1. Findings of prenatal ultrasonography
There were 12 cases of hydronephrosis, 7 of multicystic dysplastic kidney, 4 of megaureter, 3 of posterior urethral valve, 2 of ureterocele, 2 of vesicoureteral reflux and 5 other cases. Fetal anomalies were diagnosed durign routine maternal examination, as intrauterine growth retardation, oligohydramnios, or the recurrent risk secondary to genetic risk factor or previous abnormal pregnancies. Prenatal diagnosis was made as eraly as 20 weeks of gestation in a case of hypoplastic urethra with large bladder diverticula. In about 30% of cases, abnormalities were found before 30 weeks of gestation. Oligohydramnios was evident in 5 cases. Prenatal diagnosis was correct in about 60% of cases. In the remainder the diagnosis was either incomplete or incorrect. Errors in the diagnosis resulted from difficulties in the differentiation of dilated ureter, intestinal dilatation or intraperitoneal cystic masses.

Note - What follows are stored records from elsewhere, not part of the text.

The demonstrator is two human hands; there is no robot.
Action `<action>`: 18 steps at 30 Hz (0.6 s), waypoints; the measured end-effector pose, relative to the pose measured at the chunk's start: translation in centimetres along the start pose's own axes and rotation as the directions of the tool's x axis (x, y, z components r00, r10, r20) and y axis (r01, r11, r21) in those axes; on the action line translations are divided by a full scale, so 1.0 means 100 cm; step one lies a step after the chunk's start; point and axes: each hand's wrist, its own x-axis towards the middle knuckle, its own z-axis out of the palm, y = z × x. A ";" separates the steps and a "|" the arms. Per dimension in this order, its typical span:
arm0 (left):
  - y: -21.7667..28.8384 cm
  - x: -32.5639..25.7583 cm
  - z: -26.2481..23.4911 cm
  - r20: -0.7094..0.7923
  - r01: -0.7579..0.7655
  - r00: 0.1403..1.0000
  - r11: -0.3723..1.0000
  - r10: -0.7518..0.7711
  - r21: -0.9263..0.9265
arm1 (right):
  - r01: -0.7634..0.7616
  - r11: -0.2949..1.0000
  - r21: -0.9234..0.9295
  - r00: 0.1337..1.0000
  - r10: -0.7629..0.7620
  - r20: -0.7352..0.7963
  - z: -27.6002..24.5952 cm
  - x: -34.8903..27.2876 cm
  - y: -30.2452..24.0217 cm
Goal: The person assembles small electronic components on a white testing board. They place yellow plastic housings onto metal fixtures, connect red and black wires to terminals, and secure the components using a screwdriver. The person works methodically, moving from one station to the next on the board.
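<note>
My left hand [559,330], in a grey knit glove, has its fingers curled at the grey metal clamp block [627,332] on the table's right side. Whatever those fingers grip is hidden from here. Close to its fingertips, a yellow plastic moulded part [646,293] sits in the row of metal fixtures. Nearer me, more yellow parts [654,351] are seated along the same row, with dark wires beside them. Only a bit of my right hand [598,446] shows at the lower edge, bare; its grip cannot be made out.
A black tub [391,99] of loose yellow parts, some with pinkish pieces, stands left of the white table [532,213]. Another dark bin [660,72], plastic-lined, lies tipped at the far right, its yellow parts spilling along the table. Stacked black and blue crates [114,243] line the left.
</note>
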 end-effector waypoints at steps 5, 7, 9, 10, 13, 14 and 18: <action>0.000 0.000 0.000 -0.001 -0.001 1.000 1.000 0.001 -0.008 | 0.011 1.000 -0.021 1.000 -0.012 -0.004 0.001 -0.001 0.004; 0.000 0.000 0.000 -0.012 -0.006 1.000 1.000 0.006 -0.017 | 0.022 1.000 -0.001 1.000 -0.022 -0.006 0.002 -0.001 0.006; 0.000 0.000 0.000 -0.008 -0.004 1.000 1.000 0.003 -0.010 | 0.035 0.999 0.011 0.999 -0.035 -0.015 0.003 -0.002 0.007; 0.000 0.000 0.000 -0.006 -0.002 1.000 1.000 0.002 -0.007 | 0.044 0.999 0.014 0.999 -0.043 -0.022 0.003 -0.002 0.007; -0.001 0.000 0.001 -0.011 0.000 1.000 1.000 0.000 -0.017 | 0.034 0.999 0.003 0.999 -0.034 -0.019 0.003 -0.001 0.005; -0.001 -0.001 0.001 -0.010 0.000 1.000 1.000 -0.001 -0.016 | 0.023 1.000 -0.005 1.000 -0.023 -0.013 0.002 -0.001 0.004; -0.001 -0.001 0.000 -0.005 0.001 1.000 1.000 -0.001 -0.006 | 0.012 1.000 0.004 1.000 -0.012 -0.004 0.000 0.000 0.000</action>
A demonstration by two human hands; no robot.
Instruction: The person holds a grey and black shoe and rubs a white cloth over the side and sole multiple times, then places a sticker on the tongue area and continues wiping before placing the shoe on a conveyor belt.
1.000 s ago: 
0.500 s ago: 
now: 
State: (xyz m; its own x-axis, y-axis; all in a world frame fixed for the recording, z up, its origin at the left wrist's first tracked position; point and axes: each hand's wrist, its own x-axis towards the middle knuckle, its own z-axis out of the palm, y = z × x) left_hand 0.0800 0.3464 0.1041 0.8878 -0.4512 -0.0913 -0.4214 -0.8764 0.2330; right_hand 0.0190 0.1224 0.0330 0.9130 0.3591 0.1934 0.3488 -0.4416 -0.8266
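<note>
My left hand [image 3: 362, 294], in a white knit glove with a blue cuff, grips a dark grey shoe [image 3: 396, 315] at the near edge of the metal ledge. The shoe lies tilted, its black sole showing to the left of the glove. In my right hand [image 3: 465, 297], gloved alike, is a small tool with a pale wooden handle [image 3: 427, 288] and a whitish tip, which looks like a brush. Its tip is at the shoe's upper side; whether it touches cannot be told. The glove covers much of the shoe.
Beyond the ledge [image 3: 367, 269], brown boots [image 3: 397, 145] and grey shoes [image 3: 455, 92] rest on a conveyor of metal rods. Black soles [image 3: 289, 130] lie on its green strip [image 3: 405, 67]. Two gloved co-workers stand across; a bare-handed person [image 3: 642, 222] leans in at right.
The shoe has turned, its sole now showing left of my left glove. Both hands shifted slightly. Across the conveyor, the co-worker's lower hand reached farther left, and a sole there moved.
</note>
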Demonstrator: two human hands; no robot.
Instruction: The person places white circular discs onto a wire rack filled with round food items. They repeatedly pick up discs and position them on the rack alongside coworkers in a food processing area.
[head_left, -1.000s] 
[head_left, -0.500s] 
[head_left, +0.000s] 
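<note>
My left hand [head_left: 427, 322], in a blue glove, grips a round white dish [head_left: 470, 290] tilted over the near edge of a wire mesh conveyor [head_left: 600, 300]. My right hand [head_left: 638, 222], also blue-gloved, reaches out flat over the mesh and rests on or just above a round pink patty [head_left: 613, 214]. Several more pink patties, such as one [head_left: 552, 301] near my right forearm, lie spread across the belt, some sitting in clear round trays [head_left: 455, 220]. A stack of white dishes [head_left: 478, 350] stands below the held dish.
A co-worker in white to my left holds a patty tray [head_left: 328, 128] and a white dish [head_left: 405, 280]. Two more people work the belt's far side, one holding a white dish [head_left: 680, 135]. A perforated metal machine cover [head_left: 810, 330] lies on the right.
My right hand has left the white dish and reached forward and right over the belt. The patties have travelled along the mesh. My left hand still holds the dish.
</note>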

2. Management in newborn periods
Of the patients, 12 were treated urologically in newborn periods. Although patients with distended bladder and dilatation of upper tracts first underwent therapeutic placement of the urethral catheter, upper tract diversion with nephrostomy or tubeless ureterocutaneostomy was required in 2 because of continued elevation of serum creatinine levels. In 2 neonates nephrectomy was indicated for unilateral multicystic kidney, because the large cystic mass might compress the intestine. In addition, the serial perinatal ultrasonography demonstrated a gradual increase in the renal size.
3. Treatment and prognosis
Two neonates with polycystic kidney disease and one with bilateral multicystic kidney died of respiratory dysfunction within 24 to 48 hours after birth. One neonate with posterior urethral valve died of multiple anomalies including tracheoesophageal fistula, congenital heart anomaly and 18 trisomy. One infant of Beckwith-Wiedemann syndrome who presented megaureters on prenatal sonography died of respiratory infection when he was 3-month-old. Surgical treatment was performed on 15 patients.
1) Pelvi-ureteric junction stenosis: Three patients underwent pyeloplasty at the age of 1 month to 7 months. Patients with mild hydronephrosis were followed carefully by sonography and diuretic renography at an interval of 3 to 6 months. We experienced no case who showed progression of hydronephrosis during clinical courses.
2) Multicystic dysplastic kidney: Two neonates underwent nephrectomy and one died of bilateral renal involvement. Other patients showed a relative decrease in the size of affected kidney during the follow up periods.
Until recently patients with urinary tract anomalies presented with clinical manifestations such as urinary tract infection or renal dysfunction. The prenatal detection of asymptomatic urinary tract dilatation has presented us both progression and new question in the management of congenital urogenital anomalies.